WHAT THE EXERCISE ASKS: Repeat exactly, and only, the lines of the entries below from the one with "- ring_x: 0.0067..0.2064" through the one with "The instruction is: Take", both ends included.

INPUT DATA:
┄┄┄┄┄┄┄┄┄┄┄┄┄┄┄┄┄┄┄┄
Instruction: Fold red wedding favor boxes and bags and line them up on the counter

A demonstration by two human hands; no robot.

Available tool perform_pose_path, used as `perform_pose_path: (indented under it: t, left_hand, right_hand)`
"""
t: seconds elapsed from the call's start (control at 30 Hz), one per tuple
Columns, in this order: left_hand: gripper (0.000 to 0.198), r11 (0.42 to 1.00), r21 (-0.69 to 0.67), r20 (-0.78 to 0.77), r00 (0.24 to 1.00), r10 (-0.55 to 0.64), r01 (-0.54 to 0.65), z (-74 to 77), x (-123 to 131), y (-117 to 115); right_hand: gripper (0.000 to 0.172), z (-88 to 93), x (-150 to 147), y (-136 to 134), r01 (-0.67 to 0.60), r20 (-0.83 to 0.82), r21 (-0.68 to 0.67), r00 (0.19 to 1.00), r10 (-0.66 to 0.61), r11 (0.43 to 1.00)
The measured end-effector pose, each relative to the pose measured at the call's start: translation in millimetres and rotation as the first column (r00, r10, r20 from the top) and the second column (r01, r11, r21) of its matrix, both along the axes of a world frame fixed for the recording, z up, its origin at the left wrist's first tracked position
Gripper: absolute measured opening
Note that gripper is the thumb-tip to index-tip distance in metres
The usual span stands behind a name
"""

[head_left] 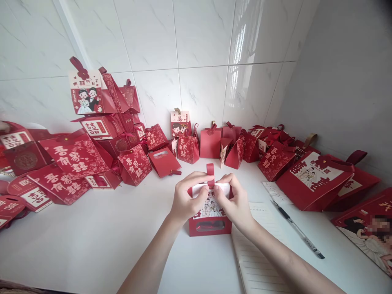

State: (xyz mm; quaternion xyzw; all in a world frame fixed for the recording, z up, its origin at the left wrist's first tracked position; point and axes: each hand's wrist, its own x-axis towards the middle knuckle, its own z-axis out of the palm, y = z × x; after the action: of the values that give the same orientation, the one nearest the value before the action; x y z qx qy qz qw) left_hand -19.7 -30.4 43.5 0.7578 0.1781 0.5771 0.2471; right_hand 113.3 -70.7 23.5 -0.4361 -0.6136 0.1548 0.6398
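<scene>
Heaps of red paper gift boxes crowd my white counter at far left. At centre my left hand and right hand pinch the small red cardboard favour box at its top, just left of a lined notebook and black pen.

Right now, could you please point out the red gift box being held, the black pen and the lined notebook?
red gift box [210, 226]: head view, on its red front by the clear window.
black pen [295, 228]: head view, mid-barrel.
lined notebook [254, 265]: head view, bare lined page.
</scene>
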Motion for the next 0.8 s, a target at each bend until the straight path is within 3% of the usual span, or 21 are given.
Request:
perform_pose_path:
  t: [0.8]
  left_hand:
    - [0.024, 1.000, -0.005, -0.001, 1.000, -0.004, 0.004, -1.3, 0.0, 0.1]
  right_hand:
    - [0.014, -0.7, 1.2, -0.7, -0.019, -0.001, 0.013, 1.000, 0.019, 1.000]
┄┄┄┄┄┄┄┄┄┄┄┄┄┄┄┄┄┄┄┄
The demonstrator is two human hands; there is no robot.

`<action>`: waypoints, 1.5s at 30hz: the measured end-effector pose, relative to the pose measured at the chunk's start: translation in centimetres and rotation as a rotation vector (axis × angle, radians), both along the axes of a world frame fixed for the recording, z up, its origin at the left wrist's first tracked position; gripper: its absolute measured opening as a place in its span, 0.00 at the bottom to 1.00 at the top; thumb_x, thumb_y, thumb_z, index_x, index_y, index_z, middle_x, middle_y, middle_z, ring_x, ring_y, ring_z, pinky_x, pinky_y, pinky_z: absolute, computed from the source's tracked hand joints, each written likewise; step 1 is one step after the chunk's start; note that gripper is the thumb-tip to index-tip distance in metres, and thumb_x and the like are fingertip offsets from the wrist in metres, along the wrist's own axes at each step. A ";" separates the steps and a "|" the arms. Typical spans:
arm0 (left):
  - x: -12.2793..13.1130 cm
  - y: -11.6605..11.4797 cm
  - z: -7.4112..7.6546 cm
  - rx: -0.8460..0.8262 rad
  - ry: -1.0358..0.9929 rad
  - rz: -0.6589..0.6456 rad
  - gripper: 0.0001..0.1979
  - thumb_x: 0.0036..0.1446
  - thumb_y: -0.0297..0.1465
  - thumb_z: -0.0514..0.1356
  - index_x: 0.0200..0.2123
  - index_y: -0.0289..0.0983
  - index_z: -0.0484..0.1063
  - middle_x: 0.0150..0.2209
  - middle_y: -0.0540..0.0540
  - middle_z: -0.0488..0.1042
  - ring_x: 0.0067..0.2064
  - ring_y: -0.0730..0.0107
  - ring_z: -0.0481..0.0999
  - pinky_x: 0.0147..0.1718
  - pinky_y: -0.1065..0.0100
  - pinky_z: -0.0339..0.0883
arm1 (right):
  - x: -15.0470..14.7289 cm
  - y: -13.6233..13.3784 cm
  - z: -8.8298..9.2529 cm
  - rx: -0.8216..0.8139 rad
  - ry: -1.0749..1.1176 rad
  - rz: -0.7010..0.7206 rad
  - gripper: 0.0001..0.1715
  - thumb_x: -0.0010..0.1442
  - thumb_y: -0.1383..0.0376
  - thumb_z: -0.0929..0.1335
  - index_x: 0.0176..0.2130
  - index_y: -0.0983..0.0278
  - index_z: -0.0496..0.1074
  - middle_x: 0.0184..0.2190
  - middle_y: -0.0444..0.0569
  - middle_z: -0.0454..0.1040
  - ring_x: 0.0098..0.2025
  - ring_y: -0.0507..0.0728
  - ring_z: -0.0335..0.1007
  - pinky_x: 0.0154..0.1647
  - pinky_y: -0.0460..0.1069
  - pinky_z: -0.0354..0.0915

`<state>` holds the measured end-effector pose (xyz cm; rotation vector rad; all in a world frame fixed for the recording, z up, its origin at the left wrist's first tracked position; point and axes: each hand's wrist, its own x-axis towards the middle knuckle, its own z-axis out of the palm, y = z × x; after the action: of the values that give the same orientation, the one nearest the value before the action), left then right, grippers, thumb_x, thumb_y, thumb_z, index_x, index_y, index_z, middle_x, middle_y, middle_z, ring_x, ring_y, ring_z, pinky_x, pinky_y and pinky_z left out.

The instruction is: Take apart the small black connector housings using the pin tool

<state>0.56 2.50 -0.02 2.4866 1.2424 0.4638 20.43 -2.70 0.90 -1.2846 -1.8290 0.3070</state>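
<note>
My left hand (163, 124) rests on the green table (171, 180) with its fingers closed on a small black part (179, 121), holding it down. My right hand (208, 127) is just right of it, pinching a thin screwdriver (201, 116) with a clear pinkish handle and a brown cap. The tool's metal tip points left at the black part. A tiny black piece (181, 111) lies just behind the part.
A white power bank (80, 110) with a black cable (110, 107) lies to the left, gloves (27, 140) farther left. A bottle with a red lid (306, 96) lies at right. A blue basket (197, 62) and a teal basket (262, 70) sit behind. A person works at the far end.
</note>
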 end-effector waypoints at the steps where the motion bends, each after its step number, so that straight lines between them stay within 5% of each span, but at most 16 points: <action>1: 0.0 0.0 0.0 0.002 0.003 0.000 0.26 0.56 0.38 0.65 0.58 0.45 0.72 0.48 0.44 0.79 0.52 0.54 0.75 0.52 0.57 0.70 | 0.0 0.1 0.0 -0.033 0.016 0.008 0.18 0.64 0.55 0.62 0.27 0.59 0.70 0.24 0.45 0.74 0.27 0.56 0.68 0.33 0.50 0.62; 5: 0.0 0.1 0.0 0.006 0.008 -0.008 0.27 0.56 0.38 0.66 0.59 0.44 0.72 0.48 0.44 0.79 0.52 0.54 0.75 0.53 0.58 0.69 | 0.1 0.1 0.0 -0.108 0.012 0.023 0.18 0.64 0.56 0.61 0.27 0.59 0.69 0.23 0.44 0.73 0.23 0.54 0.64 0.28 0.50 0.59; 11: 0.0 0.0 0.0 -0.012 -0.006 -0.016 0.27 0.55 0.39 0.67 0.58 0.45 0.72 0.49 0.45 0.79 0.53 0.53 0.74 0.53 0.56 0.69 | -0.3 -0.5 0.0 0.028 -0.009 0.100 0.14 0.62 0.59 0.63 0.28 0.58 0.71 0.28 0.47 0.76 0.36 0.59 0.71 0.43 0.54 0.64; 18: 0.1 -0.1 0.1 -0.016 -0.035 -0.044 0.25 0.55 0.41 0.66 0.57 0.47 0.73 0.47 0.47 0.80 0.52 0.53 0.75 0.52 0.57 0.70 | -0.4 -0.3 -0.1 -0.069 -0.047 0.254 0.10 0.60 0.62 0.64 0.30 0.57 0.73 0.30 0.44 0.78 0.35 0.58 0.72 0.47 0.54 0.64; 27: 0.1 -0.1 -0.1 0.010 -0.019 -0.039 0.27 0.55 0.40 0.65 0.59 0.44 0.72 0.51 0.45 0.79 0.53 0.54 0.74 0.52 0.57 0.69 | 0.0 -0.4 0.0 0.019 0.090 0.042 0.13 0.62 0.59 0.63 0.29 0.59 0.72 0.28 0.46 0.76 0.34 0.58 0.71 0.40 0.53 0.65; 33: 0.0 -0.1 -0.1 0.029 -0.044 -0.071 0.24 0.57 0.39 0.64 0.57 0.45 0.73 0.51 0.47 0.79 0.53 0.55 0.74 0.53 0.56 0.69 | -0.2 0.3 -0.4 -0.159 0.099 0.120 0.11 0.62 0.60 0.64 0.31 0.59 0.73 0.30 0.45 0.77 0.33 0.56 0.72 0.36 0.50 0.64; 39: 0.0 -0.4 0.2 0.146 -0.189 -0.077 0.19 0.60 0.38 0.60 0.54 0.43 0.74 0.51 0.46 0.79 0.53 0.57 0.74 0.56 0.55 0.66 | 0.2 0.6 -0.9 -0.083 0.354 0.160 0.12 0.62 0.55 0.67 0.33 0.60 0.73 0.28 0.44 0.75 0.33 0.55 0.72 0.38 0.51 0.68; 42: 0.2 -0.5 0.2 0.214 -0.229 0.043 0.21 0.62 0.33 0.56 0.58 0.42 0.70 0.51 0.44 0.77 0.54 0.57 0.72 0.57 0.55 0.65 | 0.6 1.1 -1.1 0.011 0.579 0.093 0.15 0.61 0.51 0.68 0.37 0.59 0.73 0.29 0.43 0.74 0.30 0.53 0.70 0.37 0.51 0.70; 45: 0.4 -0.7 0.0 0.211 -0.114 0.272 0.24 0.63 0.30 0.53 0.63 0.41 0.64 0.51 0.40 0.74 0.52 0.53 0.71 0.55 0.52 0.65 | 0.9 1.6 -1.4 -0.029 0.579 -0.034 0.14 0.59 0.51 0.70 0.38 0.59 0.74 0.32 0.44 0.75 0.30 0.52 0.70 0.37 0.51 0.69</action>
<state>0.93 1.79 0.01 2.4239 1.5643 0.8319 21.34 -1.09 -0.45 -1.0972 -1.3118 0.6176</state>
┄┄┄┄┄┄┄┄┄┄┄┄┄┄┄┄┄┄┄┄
WRITTEN RESPONSE:
  - ring_x: 0.0067..0.2064
  - ring_y: -0.0730..0.0107
  - ring_z: -0.0481..0.0999
  - pinky_x: 0.0147..0.1718
  - pinky_y: -0.1065..0.0100
  - pinky_z: -0.0339..0.0883
arm1 (right):
  - x: -15.0470..14.7289 cm
  - y: -13.6233..13.3784 cm
  - z: -8.8298..9.2529 cm
  - rx: -0.8216..0.8139 rad
  - ry: -1.0749..1.1176 rad
  - rz: -0.7010..0.7206 rad
  - gripper: 0.0001..0.1715
  - thumb_x: -0.0010..0.1442
  - thumb_y: -0.1383..0.0376
  - thumb_z: -0.0929..0.1335
  - index_x: 0.0176..0.2130
  - index_y: -0.0983..0.0278
  - index_z: -0.0496..0.1074
  - middle_x: 0.0184..0.2190
  - middle_y: -0.0444..0.0569
  - middle_z: -0.0454..0.1040
  - ring_x: 0.0098..0.2025
  - ring_y: -0.0507..0.0728
  - ring_z: -0.0335..0.1007
  - pinky_x: 0.0154..0.1647
  - pinky_y: -0.0460..0.1069
  - pinky_z: -0.0354..0.0915

`<state>` holds the measured end-effector pose (xyz cm; rotation vector rad; all in a world frame fixed for the recording, z up, its origin at the left wrist's first tracked position; point and axes: each hand's wrist, its own x-axis towards the middle knuckle, its own z-axis out of the palm, y = z × x; after the action: of the values that give the same orientation, the one nearest the value before the action), left then right, grippers, thumb_x, thumb_y, thumb_z, index_x, index_y, index_z, middle_x, middle_y, middle_z, ring_x, ring_y, ring_z, pinky_x, pinky_y and pinky_z left out.

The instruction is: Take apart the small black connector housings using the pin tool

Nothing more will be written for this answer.